Weasley, I fucked Hermione. Like, not had sex with her, definitely didn't make love with her. Actually, like, up against the wal-I thought so. About time you told me. OI HARRY, YOU OWE ME FIFTY GALLEONS.
xi.
You wanker, go get Hermione. You look at Potter. And what the bleeding fuck? him. He rolls his eyes and if he wasn't The Boy Who Lived (Again), you'd dismiss it. You run upstairs as fast as you can.
You get to her and you don't really know what to say. She smiles at you and pats the seat next to her and you sit quietly. She gives you part of her blanket and begins reading to you. You tell her that book is boring and you find one yourself and read that to her. Focused your eyes are to the words, so focused you don't see that she is smiling. It's a wide smile, a thoughtless smile, the best kind. She doesn't hear what you're saying (she's already read the book twice), but likes the softness of your voice as you read on. She looks at you and waits until you look at her and she smiles so you smile. You continue reading.
FINIS.
prologue
Ron, I think you owe me fifty galleons. Weasley curses and pays up. You don't care that they've betted on you. And Hermione. You and Hermione.

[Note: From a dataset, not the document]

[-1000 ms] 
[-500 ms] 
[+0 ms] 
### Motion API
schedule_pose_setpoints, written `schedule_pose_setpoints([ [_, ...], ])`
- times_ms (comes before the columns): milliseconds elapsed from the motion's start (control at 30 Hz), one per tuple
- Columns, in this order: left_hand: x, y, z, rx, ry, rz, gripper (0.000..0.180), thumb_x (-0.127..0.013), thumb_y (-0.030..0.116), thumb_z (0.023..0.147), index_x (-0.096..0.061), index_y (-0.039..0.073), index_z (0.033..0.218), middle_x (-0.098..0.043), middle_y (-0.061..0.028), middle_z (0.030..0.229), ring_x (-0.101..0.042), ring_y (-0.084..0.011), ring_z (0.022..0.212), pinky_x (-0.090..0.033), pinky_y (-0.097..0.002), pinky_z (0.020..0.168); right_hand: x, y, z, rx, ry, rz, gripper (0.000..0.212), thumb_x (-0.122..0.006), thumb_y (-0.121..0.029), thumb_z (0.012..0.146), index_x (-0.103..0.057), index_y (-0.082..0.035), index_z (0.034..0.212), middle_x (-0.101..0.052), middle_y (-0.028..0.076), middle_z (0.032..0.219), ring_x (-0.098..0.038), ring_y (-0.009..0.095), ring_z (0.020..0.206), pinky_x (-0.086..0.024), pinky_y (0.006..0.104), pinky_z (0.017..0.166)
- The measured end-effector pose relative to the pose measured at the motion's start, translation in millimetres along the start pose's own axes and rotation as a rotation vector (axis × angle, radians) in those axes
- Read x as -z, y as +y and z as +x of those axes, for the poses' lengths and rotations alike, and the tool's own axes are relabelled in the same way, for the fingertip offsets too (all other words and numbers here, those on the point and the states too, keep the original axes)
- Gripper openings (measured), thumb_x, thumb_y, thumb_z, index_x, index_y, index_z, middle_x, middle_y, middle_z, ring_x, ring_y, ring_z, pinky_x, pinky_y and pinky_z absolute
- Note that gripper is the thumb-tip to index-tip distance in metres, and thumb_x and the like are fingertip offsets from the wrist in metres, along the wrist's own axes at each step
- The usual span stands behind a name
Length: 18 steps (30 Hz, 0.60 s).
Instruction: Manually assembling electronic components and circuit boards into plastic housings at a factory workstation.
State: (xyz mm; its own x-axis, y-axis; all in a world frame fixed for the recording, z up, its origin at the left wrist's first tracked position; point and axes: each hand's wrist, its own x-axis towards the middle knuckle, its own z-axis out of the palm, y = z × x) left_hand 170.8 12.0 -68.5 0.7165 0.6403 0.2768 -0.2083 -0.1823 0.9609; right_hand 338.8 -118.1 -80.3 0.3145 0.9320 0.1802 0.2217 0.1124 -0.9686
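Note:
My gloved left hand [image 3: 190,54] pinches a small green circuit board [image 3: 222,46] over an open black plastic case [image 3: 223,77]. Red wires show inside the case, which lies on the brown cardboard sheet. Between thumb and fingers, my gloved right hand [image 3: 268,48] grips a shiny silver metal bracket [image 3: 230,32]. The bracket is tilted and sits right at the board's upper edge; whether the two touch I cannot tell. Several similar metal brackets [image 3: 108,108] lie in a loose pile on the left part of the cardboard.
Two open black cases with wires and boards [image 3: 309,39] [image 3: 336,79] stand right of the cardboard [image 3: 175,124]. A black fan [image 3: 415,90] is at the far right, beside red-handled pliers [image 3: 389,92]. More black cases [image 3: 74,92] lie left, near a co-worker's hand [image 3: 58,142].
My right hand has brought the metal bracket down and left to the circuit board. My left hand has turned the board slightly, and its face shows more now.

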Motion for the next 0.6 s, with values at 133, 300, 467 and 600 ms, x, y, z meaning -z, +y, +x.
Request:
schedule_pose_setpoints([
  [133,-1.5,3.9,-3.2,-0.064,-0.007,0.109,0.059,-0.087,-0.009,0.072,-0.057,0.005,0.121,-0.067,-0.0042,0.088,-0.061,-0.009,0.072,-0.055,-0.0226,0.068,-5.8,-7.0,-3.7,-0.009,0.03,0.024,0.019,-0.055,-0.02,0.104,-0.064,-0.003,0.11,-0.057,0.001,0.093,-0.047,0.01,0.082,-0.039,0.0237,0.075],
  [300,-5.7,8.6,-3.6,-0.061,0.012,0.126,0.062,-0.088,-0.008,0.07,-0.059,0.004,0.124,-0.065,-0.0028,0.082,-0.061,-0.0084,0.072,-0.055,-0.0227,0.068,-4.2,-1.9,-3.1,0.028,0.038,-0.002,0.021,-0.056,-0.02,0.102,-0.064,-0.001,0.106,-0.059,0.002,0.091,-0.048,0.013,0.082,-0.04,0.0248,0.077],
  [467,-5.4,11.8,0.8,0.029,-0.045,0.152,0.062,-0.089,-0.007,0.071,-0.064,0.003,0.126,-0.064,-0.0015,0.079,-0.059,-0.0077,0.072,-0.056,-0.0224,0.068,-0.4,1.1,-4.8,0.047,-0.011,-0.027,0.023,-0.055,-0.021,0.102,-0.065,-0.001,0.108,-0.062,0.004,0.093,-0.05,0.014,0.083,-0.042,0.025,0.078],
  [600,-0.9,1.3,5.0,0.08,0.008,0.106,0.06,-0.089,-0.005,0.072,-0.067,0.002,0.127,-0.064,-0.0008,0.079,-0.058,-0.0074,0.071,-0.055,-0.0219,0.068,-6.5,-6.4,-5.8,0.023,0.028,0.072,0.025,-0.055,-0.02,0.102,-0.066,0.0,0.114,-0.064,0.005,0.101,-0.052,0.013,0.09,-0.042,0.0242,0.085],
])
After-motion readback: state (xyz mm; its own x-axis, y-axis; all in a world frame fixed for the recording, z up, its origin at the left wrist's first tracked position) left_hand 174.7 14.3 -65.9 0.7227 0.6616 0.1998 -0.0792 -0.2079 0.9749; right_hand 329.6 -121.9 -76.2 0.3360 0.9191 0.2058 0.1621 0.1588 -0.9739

Potter, I think it's time you buy me a big bottle of Firewhiskey. Thanks. He looks at you. You look at Weasley. Weasley looks at you. Potter looks as Weasley.

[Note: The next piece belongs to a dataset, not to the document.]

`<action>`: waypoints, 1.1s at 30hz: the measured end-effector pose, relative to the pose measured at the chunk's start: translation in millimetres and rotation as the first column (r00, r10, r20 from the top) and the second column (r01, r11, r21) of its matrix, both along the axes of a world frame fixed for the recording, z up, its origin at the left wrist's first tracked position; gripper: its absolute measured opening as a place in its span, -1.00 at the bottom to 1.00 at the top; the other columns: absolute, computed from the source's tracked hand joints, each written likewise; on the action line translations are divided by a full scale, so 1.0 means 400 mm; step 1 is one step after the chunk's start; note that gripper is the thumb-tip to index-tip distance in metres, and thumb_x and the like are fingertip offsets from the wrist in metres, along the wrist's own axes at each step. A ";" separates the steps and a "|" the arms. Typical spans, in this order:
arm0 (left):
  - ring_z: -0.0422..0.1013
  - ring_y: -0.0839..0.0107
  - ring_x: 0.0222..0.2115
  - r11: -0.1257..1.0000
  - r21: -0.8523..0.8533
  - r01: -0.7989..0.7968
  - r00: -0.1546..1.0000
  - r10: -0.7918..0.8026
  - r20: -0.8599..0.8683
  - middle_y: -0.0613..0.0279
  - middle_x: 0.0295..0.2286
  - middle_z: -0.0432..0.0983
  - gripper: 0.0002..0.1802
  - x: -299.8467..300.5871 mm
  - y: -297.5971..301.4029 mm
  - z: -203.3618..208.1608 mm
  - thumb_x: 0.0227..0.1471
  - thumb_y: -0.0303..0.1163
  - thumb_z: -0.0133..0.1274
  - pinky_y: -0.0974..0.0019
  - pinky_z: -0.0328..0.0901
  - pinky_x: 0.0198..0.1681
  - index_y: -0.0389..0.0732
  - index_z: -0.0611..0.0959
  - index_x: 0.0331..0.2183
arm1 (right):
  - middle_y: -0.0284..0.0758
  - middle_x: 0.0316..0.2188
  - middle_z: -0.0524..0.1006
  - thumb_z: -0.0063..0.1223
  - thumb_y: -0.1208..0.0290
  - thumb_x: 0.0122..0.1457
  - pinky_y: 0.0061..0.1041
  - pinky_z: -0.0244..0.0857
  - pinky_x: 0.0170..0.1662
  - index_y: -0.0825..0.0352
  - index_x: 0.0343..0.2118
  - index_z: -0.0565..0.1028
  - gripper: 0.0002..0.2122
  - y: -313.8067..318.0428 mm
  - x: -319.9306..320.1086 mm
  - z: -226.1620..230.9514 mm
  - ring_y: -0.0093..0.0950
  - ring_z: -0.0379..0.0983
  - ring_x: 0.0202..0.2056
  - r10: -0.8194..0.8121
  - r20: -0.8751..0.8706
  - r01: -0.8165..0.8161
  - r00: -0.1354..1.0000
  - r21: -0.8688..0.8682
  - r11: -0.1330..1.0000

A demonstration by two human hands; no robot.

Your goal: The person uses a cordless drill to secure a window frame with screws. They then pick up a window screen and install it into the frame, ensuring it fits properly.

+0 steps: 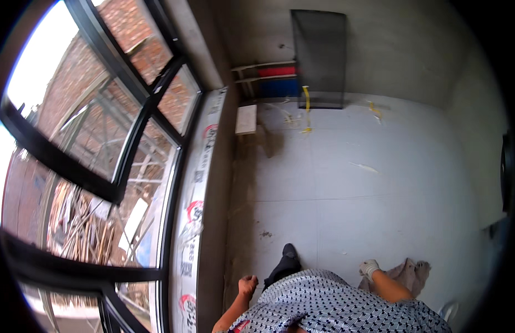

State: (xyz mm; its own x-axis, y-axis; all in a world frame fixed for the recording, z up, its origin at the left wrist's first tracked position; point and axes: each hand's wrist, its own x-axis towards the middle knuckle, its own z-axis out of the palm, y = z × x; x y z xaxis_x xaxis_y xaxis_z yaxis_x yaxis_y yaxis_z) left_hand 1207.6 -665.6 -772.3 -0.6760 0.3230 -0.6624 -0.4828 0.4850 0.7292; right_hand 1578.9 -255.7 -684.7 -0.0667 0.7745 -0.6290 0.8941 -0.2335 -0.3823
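Note:
My bare left hand (248,284) hangs low beside the window sill, its fingers curled in with nothing seen in them. On my right hand (369,268) is a pale work glove, and its fingers are closed. A grey-brown cloth (417,275) shows below that hand and on both sides of the right forearm. It appears gripped in the glove, though the forearm covers its middle part. One dark shoe (289,252) of mine points ahead on the pale floor.
Along the left runs a black-framed window (136,150) with a film-wrapped sill (193,211). A low stool (246,120) stands near the far left corner. A dark mesh screen (320,58) leans on the far wall, and yellow strips (375,111) lie on the pale floor (346,222).

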 end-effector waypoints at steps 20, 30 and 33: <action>0.52 0.37 -0.33 0.354 0.535 0.767 0.444 0.310 -0.841 0.09 -0.37 0.59 -0.62 -0.726 1.201 1.464 0.15 -0.21 0.25 0.33 0.41 -0.15 -0.36 0.65 -0.19 | -0.25 -0.53 0.60 0.02 0.30 0.28 -0.36 0.44 -0.48 0.39 -0.31 0.56 -0.77 0.501 -0.487 0.077 -0.40 0.54 -0.56 -0.455 -0.242 0.420 0.857 -0.186 0.888; 0.47 0.27 -0.39 0.345 -0.004 0.939 -0.139 0.368 -0.919 0.11 -0.41 0.54 -0.52 -0.916 1.497 1.829 0.19 0.00 0.04 0.09 0.41 -0.18 -0.31 0.61 -0.31 | -0.32 -0.58 0.57 -0.03 0.26 0.26 -0.44 0.40 -0.46 0.33 -0.43 0.57 -0.74 1.221 -0.977 0.331 -0.47 0.49 -0.58 -0.032 -0.277 0.055 0.960 0.076 0.996; 0.46 0.28 -0.41 0.349 -0.026 0.937 -0.173 0.400 -0.900 0.12 -0.43 0.53 -0.54 -0.971 1.600 1.853 0.18 -0.02 0.06 0.11 0.39 -0.21 -0.30 0.61 -0.32 | -0.32 -0.56 0.58 -0.01 0.23 0.27 -0.44 0.40 -0.42 0.33 -0.40 0.57 -0.74 1.388 -1.143 0.412 -0.51 0.51 -0.53 -0.010 -0.433 0.084 0.902 0.151 0.985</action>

Ron, Harry told Draco you guys are having sex. Weasley turns red and Potter gapes at Hermione. You laugh and put your hands up. If it helps, Ronald, Draco and I are having sex too. Ron gapes at Hermione too. Hermione! Girls shouldn't say things like that! Hermione looks at him. Don't you dare give me that speech, Ronald... You bite your lip. Hermione Jane Granger, I think I love you, you tell her. She frowns. That's nice, Draco, but you do know it's rude to interrupt somebody when they're talking. Now Ronald, don't you dare leave this room. You laugh hysterically and Potter blinks.